И когда девушка выехала с парковки, она наконец почувствовала, что слезы отступили.
========== 14 ==========
Бен минут десять стоял у окна в гостиной, глядя на пустынную улицу. На улице было солнечно и на удивление безлюдно. Никаких собачников, никаких детей. Судя по всему, даже для них сегодня было слишком морозно.
Парень стоял не шелохнувшись, сцепив руки за спиной, с тех самых пор, как ему позвонила Рей. Да, она сказала, что будет только через двадцать минут, но он так разволновался от того, что девушка вот-вот будет здесь, что просто не знал, куда себя деть.
Время текло слишком медленно.
Он был дома один, и это было ему только на руку. Сейчас Бену меньше всего требовалось излишнее внимание родителей, а Рей точно находилась не в том состоянии, чтобы контактировать с его непростыми в общении родственниками.

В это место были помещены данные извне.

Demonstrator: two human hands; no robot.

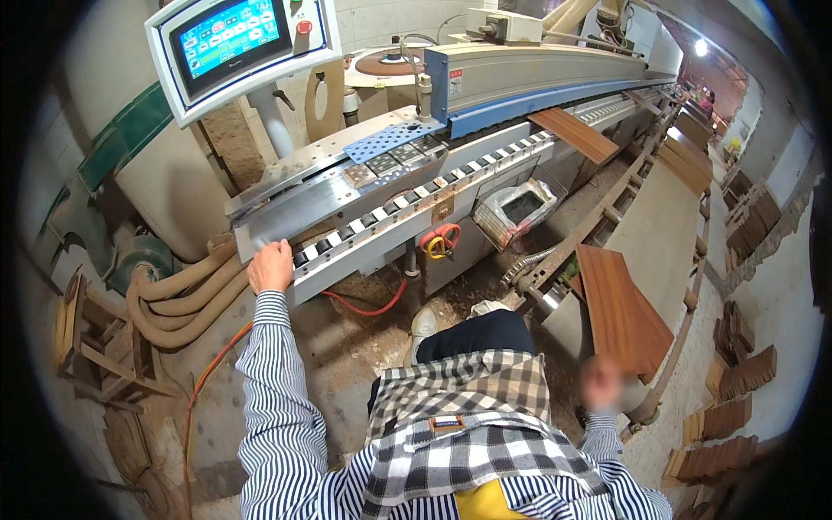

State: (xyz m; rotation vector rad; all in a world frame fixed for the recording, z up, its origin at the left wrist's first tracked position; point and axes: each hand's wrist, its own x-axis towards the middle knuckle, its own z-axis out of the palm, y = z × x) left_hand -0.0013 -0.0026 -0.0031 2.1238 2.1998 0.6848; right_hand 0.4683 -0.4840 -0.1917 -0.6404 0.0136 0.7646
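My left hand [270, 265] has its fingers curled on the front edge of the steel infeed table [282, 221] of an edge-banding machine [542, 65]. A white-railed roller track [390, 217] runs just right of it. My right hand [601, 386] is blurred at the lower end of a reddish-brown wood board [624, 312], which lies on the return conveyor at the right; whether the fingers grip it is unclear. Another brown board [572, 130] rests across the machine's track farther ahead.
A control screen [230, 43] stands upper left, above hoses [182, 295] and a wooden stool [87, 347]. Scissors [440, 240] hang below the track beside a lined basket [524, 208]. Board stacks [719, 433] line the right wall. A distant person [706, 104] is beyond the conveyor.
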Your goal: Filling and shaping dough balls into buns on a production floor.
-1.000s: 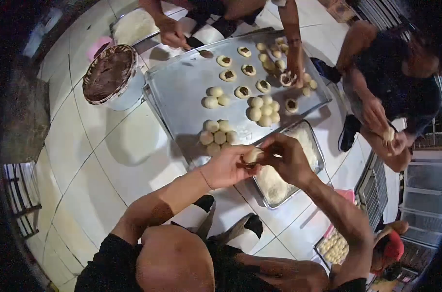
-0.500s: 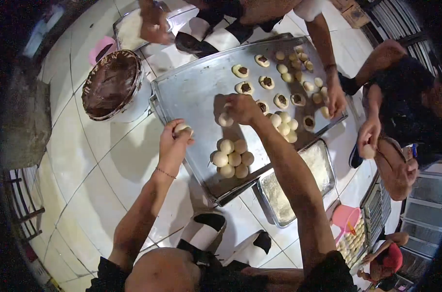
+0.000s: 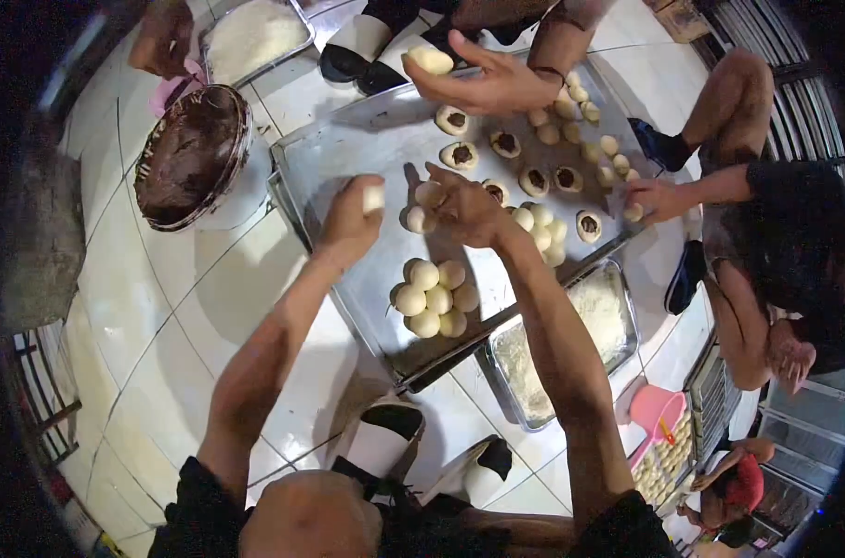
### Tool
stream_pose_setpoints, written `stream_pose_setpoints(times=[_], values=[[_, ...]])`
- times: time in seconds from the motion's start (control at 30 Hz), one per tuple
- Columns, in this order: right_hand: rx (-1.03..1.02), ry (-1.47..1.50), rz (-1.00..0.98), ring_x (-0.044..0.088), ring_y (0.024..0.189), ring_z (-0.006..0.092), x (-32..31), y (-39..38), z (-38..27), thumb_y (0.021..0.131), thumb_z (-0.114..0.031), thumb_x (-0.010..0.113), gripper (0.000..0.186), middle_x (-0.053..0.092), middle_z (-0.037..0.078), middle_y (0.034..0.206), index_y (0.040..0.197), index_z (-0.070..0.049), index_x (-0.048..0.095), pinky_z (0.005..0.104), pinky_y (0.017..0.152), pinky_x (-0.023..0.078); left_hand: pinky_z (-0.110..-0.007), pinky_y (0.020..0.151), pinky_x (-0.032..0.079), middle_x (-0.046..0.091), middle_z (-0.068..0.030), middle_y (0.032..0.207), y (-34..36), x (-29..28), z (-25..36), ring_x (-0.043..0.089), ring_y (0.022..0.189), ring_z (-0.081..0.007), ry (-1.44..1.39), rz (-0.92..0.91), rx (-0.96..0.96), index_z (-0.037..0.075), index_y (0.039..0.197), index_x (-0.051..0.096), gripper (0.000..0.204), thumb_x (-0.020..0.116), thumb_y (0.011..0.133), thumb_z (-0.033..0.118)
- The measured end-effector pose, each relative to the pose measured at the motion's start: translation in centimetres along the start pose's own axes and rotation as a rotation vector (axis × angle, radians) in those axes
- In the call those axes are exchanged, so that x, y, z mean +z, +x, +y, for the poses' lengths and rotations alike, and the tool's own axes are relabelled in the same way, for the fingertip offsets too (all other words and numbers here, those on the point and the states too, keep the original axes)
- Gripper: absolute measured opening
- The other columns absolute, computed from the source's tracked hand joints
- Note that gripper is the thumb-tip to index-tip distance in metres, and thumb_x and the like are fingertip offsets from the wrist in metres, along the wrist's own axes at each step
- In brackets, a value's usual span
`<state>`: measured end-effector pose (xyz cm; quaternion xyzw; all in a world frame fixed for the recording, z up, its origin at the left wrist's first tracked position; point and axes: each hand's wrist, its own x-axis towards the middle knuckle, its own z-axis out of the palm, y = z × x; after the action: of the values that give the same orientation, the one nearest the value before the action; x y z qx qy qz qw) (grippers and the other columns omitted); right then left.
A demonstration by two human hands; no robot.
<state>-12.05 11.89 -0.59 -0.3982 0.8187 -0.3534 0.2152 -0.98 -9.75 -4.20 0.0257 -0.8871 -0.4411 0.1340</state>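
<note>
My left hand (image 3: 351, 221) is closed around a pale dough ball (image 3: 373, 197) above the left part of the metal tray (image 3: 348, 149). Over the tray's middle is my right hand (image 3: 474, 209), its fingers apart beside a shaded dough ball (image 3: 429, 193); whether the fingertips touch it is hard to tell. Just below that one sits another dough ball (image 3: 418, 220). A cluster of smooth dough balls (image 3: 438, 298) lies nearer to me, and a second cluster (image 3: 541, 229) is partly behind my right wrist. Flattened dough pieces with dark filling (image 3: 506, 144) are spread farther back.
A bucket of dark brown filling (image 3: 195, 153) stands left of the tray. Pans of pale crumbs are at the right (image 3: 590, 316) and far left (image 3: 255, 42). One co-worker's hand (image 3: 497, 79) holds dough over the far edge; another's hand (image 3: 655, 199) reaches in from the right.
My left hand has moved up and right over the tray, holding its dough ball. My right hand's fingers have spread, and a second dough ball shows beside them. A co-worker's hand has come over the far edge.
</note>
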Motion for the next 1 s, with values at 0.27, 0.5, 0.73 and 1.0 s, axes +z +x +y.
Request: stream_pose_setpoints(times=[0.27, 0.5, 0.73, 1.0], values=[[0.076, -0.503, 0.257, 0.061, 0.095, 0.0373, 3.1, -1.3, -3.1, 0.061, -0.027, 0.083, 0.088, 0.064, 0.018, 0.109, 0.137, -0.002, 0.045, 0.0444, 0.083, 0.051, -0.038, 0.096, 0.045, 0.059, -0.0122, 0.122, 4.4, 2.7, -0.4, 0.057, 0.107, -0.0315, 0.130, -0.400, 0.070, 0.005, 0.119, 0.056, 0.045, 0.060, 0.075, 0.002], [0.117, -0.152, 0.289, 0.060, 0.089, 0.0391, 3.0, 1.1, -4.0, 0.059, -0.030, 0.084, 0.088, 0.063, 0.021, 0.098, 0.133, -0.002, 0.045, 0.0451, 0.083, 0.051, -0.041, 0.107, 0.036, 0.044, -0.0119, 0.144, 5.7, 1.0, -3.5, 0.045, 0.125, -0.0319, -0.153, -0.498, 0.042, 0.008, 0.131, 0.048, 0.057, 0.061, 0.077, 0.000], [0.285, -0.239, 0.304, 0.060, 0.100, 0.0436, 4.2, 5.7, -3.4, 0.064, -0.030, 0.082, 0.081, 0.063, 0.024, 0.107, 0.129, 0.002, 0.046, 0.0483, 0.079, 0.051, -0.040, 0.105, 0.037, 0.040, -0.0151, 0.145, 7.9, -1.1, -0.7, 0.043, 0.127, -0.0325, -0.129, -0.287, -0.086, 0.003, 0.130, 0.047, 0.055, 0.062, 0.077, 0.005], [0.120, -0.370, -0.228, 0.059, 0.104, 0.0358, -6.9, -16.3, -8.3, 0.079, -0.015, 0.069, 0.058, 0.061, 0.021, 0.112, 0.132, -0.002, 0.049, 0.0425, 0.089, 0.049, -0.032, 0.078, 0.050, 0.067, -0.0134, 0.105, 1.2, -4.0, 4.1, 0.063, 0.094, -0.0268, -0.062, -0.171, -0.145, 0.003, 0.112, 0.066, 0.032, 0.059, 0.081, 0.009]])
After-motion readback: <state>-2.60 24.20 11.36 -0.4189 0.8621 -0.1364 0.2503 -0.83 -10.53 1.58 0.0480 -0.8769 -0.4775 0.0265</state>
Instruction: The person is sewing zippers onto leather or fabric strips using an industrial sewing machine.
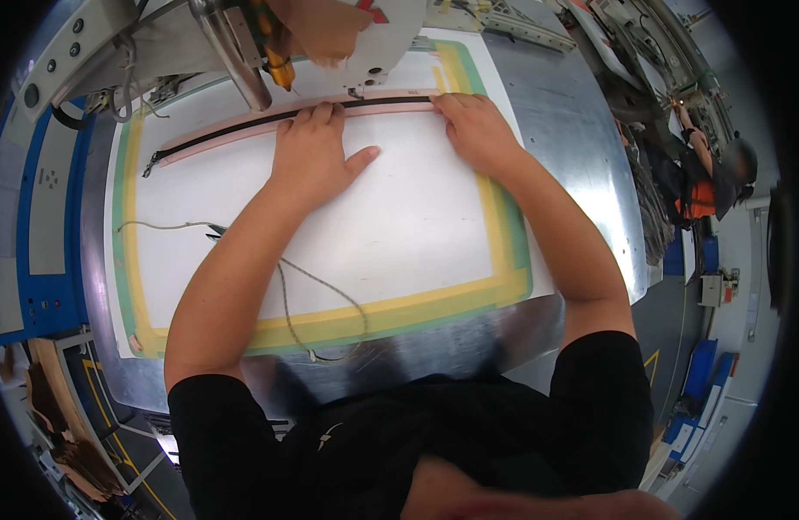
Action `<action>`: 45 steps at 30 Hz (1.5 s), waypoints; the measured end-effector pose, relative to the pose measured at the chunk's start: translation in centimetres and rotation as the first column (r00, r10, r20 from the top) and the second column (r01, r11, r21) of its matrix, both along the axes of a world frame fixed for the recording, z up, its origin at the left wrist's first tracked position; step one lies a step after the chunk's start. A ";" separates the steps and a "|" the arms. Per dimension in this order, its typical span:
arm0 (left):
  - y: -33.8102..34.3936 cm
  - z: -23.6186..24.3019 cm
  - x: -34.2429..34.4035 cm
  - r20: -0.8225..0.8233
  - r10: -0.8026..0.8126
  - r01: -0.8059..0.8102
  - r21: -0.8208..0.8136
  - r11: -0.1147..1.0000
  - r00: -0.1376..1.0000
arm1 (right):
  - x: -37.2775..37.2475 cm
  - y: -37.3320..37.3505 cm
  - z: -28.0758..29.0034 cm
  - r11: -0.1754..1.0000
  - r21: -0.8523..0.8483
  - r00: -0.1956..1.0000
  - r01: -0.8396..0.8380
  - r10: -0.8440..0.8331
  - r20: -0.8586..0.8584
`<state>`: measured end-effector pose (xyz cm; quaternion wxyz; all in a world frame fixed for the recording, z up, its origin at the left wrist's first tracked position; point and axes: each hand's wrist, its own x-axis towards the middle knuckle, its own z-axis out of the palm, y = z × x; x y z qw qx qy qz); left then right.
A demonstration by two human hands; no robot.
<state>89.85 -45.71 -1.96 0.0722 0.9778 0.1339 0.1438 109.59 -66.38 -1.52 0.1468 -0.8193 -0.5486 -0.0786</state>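
A long black zipper (235,130) lies along a pale pink strip (187,148), running slightly bowed across the white work sheet (399,208). Metal parts hang at its left end. My left hand (317,156) rests with its fingertips on the middle of the strip, its thumb stretched away to the right and nothing gripped. At the strip's right end, my right hand (479,130) has its fingers closed on the zipper and the pink edge. A small pair of dark snips (216,231) shows partly beside my left forearm, with a grey cord (326,282) nearby.
The sewing machine head (365,43) with a metal post (230,56) stands just beyond the strip. Yellow and green tape (399,312) borders the sheet on a metal table (581,173). A blue cabinet (48,217) stands left; another person (707,178) is far right.
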 end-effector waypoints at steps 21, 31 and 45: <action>0.2 0.2 -0.1 -0.065 -0.010 0.006 -0.057 0.998 0.998 | -2.6 3.8 -0.8 0.987 0.116 0.985 -0.109 0.123 -0.117; 0.1 -0.9 0.4 0.025 -0.021 0.020 0.033 0.999 0.999 | -4.1 4.8 -1.7 0.962 0.251 0.973 -0.112 0.157 -0.168; 1.5 0.0 -1.2 -0.030 -0.044 0.042 -0.060 0.997 0.999 | -5.9 6.8 -0.9 0.995 -0.039 0.995 -0.086 0.088 0.044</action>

Бен страшно за нее беспокоился.
Он уже тысячу раз назвал себя придурком за то, что сам же настаивал на том, чтобы Рей поехала к своим родителям. Ему казалось, что в этой ситуации это единственно верное решение, так оно и являлось на самом деле. Но боль, что он слышал в ее голосе, когда она звонила ему, пронзила его собственное сердце.
Меньше всего на свете он бы хотел, чтобы она испытывала боль.
Да, он сам был причиной ее немалой боли, но ведь теперь все иначе. Одна только мысль о том, что что-то, или кто-то заденет ее, обидит, заставляло его нутро вскипать.